• **Task**: Set down the material in full. Keep every line exactly as it is.

══ Dataset extract

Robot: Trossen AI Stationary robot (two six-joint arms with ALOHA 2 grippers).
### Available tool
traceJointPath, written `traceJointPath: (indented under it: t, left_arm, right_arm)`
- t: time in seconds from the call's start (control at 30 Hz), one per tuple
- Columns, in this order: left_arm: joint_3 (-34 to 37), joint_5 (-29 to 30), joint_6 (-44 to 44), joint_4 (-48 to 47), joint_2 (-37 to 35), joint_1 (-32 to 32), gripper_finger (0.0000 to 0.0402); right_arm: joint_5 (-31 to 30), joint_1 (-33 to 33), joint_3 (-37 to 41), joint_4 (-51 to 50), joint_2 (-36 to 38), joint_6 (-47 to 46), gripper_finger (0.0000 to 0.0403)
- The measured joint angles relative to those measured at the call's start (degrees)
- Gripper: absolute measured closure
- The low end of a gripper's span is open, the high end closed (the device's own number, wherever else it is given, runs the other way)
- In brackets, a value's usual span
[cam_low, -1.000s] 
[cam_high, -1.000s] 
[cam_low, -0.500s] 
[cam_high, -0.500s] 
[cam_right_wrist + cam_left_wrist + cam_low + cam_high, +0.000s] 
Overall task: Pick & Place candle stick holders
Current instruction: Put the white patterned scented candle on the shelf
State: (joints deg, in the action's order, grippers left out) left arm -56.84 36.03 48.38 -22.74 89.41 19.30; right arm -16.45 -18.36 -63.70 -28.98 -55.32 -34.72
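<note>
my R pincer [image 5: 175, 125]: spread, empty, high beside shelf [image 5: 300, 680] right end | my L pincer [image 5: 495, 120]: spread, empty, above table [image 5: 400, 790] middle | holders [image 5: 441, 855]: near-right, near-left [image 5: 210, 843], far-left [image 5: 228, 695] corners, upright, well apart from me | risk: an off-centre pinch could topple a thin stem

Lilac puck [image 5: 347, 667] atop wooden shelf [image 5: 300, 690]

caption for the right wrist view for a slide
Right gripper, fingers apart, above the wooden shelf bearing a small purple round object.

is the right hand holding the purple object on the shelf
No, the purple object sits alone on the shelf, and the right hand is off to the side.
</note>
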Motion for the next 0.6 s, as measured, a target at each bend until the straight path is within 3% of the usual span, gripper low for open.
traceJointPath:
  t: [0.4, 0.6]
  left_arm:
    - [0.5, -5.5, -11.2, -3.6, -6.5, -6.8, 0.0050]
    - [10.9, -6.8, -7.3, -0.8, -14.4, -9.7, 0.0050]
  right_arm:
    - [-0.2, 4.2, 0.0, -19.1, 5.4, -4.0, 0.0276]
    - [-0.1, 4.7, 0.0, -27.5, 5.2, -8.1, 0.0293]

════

• **Task response**:
Robot: Trossen AI Stationary robot (two six-joint arms with ALOHA 2 grippers).
### Available tool
traceJointPath, written `traceJointPath: (indented under it: t, left_arm, right_arm)`
- t: time in seconds from the call's start (control at 30 Hz), one per tuple
- Columns, in this order: left_arm: joint_3 (-34 to 37), joint_5 (-29 to 30), joint_6 (-44 to 44), joint_4 (-48 to 47), joint_2 (-37 to 35), joint_1 (-32 to 32), gripper_finger (0.0000 to 0.0402); right_arm: joint_5 (-31 to 30), joint_1 (-33 to 33), joint_3 (-37 to 41), joint_4 (-51 to 50), joint_2 (-36 to 38), joint_6 (-47 to 46), gripper_finger (0.0000 to 0.0403)
- The measured joint angles relative to those measured at the call's start (degrees)
- Gripper: absolute measured closure
- The low end of a gripper's span is open, the high end closed (the device's own number, wherever else it is given, runs the other way)
- In brackets, a value's usual span
[cam_low, -1.000s] 
[cam_high, -1.000s] 
[cam_low, -0.500s] 
[cam_high, -0.500s] 
[cam_right_wrist + cam_left_wrist + cam_low + cam_high, +0.000s] 
Overall task: Pick & Place candle stick holders
Current instruction: Put the white patterned scented candle on the shelf
State: (joints deg, in the action's order, grippers left out) left arm -56.84 36.03 48.38 -22.74 89.41 19.30; right arm -16.45 -18.36 -63.70 -28.98 -55.32 -34.72
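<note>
my R pincer [image 5: 175, 125]: spread, empty, high beside shelf [image 5: 300, 680] right end | my L pincer [image 5: 495, 120]: spread, empty, above table [image 5: 400, 790] middle | holders [image 5: 441, 855]: near-right, near-left [image 5: 210, 843], far-left [image 5: 228, 695] corners, upright, well apart from me | risk: an off-centre pinch could topple a thin stem

Lilac puck [image 5: 347, 667] atop wooden shelf [image 5: 300, 690]

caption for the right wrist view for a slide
Right gripper, fingers apart, above the wooden shelf bearing a small purple round object.

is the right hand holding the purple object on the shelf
No, the purple object sits alone on the shelf, and the right hand is off to the side.
</note>
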Motion for the next 0.6 s, as measured, a target at each bend until the straight path is within 3% of the usual span, gripper low for open.
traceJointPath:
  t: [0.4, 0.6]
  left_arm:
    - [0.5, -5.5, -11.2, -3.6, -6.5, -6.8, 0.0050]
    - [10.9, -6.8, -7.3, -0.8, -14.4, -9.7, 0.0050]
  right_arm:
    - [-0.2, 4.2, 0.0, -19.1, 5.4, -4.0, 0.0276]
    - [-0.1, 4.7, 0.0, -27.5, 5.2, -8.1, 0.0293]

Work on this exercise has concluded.